WORK REQUEST:
Find the word "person" in the records below. List each line containing it.

DATASET EXTRACT:
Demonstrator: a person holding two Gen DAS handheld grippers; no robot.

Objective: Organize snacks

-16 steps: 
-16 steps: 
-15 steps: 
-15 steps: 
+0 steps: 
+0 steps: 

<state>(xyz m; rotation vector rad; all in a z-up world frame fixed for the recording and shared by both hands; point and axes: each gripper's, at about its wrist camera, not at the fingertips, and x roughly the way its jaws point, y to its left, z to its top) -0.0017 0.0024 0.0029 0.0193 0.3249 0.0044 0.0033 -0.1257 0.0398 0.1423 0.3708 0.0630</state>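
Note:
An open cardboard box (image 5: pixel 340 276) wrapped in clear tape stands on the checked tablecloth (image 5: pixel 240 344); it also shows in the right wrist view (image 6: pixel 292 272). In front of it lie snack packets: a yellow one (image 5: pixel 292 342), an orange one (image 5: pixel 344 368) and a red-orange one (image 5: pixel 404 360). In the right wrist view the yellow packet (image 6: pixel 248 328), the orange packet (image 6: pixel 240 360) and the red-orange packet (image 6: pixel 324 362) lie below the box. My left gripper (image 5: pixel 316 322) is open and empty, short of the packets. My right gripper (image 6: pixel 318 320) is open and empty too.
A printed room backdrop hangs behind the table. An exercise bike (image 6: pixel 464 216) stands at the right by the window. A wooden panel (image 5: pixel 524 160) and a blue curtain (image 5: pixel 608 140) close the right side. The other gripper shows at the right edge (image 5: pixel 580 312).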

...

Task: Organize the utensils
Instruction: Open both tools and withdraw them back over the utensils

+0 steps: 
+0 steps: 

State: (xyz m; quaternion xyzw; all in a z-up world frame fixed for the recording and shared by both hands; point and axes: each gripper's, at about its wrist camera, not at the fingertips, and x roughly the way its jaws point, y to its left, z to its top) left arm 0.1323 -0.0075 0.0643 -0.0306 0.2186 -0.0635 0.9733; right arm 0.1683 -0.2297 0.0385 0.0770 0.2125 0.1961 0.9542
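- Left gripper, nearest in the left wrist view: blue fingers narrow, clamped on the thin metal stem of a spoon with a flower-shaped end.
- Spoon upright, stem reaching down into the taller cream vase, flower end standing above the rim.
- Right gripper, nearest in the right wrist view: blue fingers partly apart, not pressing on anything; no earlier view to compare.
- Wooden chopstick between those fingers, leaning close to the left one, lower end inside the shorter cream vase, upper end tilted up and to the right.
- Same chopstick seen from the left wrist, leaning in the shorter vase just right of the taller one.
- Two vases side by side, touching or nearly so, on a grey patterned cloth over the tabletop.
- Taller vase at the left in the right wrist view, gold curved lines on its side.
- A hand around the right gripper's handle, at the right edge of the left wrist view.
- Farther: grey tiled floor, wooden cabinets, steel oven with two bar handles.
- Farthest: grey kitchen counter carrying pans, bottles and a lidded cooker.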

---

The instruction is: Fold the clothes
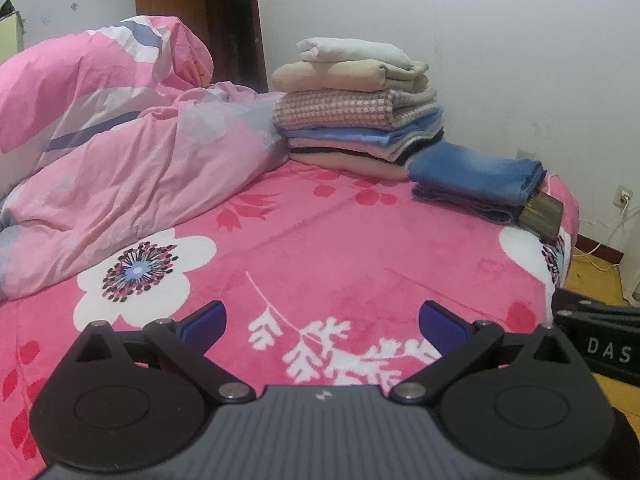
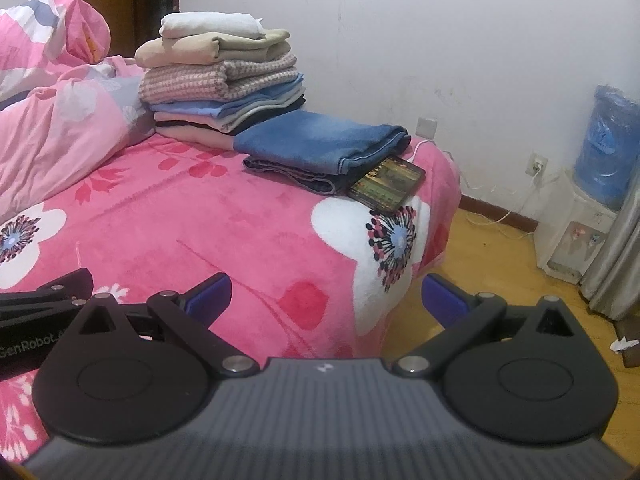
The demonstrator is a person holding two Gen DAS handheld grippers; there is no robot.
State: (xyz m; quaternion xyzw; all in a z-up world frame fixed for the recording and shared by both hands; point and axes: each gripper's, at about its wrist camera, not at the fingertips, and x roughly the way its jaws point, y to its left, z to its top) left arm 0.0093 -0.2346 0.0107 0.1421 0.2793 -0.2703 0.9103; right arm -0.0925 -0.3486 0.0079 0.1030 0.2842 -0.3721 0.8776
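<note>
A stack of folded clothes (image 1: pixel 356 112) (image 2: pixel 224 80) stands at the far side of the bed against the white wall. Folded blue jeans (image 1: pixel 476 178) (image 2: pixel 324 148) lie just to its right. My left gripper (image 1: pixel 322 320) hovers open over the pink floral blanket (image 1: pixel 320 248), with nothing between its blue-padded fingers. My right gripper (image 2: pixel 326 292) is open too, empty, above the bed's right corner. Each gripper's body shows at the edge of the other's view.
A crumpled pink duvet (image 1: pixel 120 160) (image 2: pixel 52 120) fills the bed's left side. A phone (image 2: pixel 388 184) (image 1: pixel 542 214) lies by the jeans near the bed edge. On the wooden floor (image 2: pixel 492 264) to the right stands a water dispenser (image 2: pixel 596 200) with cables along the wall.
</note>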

RESPONSE TO THIS EXERCISE:
Demonstrator: a person holding two Gen DAS handheld grippers; no robot.
The demonstrator is a person holding two Gen DAS handheld grippers; there is no robot.

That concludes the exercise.